Desirée inserì la strana parola e subito con gran sollievo delle ragazze, la scritta scomparve e lo schermo divenne completamente nero.
- Perché continua a ripetere quella parola invece di starsi zitto, ora che è sparito tutto? - domandò giustamente Gaby alle altre due che scrutavano sospettose il monitor, dove intanto erano apparsi due piccoli puntini rossi che andavano ingrandendosi.
Il computer aveva smesso di sillabare la strana parola, adesso formulava intere frasi con voce meno elettronica e artefatta e sempre più possente.

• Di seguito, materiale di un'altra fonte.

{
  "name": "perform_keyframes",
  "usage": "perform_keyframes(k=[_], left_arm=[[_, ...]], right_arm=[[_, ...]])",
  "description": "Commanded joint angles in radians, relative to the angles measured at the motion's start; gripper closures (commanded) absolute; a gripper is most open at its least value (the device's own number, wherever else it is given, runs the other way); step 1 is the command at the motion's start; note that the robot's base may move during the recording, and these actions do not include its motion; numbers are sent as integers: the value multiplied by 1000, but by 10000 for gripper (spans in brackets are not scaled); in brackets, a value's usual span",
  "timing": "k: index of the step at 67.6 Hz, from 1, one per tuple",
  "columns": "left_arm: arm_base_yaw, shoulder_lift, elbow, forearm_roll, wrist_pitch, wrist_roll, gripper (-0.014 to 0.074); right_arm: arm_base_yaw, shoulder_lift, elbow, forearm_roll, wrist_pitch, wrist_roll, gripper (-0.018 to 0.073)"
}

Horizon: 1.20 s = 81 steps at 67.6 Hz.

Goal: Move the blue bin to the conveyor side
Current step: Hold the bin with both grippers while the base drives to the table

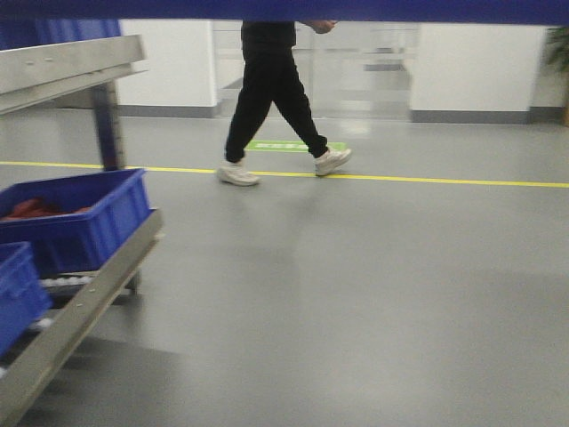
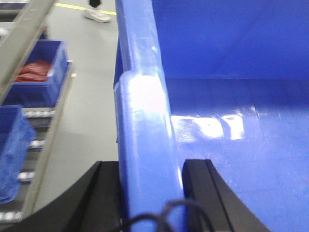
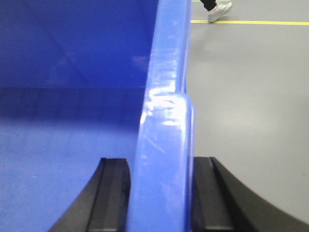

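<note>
The blue bin [image 2: 231, 121] fills both wrist views, glossy and empty inside. My left gripper [image 2: 152, 166] is shut on its thick left rim, one black finger [image 2: 108, 193] outside the wall and the other inside. My right gripper [image 3: 161, 164] is shut on the opposite rim of the blue bin [image 3: 72, 96], its fingers [image 3: 113, 193] pressed to either side of the wall. The bin hangs above the grey floor. In the front view only a blue band [image 1: 284, 9] along the top edge shows. The conveyor side is out of view.
A metal roller rack [image 1: 80, 302] stands at the left with smaller blue bins [image 1: 76, 218], one holding red items. A person in black [image 1: 267, 89] walks across the grey floor by a yellow line [image 1: 427, 180]. White walls and glass doors lie beyond.
</note>
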Motion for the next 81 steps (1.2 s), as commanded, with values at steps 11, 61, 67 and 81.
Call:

I punti continuavano a ingrandirsi assumendo l'aspetto di due occhi rossi che fissavano intensamente le ragazze. Gli occhi erano molto realistici, recavano con sé una viva intelligenza, seminascosti dal manto di un uomo incappucciato che stringeva tra le mani un bastone nodoso, continuavano ad avvicinarsi, tanto che infine lo schermo non poté contenerne che uno solo, mostrando una pupilla verticale e pelle di serpente. La voce non aveva più niente d'elettronico, era divenuta rauca, gutturale, talmente alta da rimbombare per tutta la stanza facendo vibrare i vetri.
Falstaff con maggiore prontezza di tutti scappò dalla stanza.
Le ragazze fecero per seguirlo, ma Desirée cadde dalla sedia e Sophie e Gaby inciamparono l'una sull'altra.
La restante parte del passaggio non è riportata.